Web Osi Speaks!

Thursday, June 30, 2016

In Kentucky.


Wednesday, June 29, 2016

#Brexit 2.


Tuesday, June 28, 2016



Monday, June 27, 2016

The Debacle Of O.J. Simpson Trial Reinforces How I Understand Society.


Twenty years after the most notorious trial of the last century, I find myself still mesmerized by it, perhaps more now than at the time.

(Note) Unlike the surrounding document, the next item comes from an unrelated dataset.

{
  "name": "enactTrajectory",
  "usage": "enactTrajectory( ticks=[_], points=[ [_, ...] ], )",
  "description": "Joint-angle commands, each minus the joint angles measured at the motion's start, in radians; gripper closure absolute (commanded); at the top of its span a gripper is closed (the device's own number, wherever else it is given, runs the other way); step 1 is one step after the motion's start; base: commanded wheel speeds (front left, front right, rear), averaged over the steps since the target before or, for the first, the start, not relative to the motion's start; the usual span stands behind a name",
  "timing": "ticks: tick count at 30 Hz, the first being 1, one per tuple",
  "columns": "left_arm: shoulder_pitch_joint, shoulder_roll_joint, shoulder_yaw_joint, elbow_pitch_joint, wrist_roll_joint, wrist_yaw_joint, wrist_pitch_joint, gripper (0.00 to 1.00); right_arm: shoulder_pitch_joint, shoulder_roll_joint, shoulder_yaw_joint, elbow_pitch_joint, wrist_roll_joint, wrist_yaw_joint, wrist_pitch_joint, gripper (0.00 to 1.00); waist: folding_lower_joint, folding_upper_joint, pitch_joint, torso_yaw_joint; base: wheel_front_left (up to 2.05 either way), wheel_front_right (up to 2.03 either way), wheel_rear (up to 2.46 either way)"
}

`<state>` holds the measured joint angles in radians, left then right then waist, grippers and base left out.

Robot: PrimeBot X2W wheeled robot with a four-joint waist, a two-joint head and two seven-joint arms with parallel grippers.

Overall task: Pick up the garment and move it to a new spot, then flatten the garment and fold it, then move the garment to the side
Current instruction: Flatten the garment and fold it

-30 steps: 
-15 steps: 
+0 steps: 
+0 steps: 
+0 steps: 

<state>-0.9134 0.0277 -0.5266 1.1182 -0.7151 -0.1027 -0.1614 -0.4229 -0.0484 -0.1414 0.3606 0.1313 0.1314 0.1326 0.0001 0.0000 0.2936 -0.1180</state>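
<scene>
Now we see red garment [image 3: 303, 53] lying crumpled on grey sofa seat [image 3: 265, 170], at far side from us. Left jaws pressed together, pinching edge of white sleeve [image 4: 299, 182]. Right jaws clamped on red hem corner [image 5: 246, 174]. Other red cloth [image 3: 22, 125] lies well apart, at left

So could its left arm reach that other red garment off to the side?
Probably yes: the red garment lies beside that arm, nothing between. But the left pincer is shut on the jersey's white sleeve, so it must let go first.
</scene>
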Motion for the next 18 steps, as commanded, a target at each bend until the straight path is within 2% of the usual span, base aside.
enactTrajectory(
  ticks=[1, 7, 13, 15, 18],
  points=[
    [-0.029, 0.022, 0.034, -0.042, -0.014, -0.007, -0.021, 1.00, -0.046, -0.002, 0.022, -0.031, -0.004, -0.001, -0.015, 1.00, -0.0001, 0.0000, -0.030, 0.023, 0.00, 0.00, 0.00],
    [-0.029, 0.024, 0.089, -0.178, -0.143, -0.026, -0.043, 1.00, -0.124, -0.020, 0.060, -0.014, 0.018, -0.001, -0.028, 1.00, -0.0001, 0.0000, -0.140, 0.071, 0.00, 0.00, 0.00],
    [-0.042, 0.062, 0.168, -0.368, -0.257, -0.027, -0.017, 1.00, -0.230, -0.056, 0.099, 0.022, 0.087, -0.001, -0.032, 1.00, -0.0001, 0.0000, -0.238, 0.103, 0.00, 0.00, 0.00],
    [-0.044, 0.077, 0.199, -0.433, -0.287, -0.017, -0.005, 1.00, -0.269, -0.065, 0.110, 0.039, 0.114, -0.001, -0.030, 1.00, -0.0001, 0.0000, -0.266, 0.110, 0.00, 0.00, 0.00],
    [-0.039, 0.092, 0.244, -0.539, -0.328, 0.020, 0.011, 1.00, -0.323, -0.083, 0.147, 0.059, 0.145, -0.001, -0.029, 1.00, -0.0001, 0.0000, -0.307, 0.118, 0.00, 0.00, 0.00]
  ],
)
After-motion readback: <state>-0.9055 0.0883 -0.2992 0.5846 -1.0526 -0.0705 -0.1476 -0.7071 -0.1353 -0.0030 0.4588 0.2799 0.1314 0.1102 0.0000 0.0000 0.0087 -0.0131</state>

Lately, I’ve watched all 10 episodes of the FX dramatic series, The People v. O.J. Simpson; I’ve read The Run of His Life by Jeffrey Toobin, the nonfiction book on which the TV series was based; and I’ve finished viewing the powerful five-part documentary on the case, O.J.: Made in America.

For a while, I couldn’t figure out my own fascination with the 1994 murders of Simpson’s estranged wife, Nicole Brown Simpson, and her friend Ron Goldman, especially after so much time has elapsed.

But I think I find the Simpson debacle riveting because it reinforces two principles at the center of how I understand society: first, true justice doesn’t, cannot exist in our fallen world, and second, we humans, individually and as a species, are profoundly flawed.

From beginning to end, the Simpson trial was riddled with every imaginable irony, hypocrisy, venal subplot, misjudgment, arrogance, incompetence and bias. No one involved — prosecutors, defense lawyers, police, the jury, the judge, the media, forensic scientists and, least of all, the defendant himself —emerged intact.

Even the victims, particularly Nicole Simpson, sometimes appeared mercenary and amoral. Saying that is not to blame them for their fates, but to note that even the dead were defiled by this story’s grime.

The backdrop to the trial was a violent police force, the notorious Los Angeles Police Department, which had compiled an ugly history of brutalizing black citizens. Blacks in L.A. feared and despised the LAPD, and with very good reason, Rodney King being only the tip of a mammoth iceberg whose depths white people couldn’t comprehend.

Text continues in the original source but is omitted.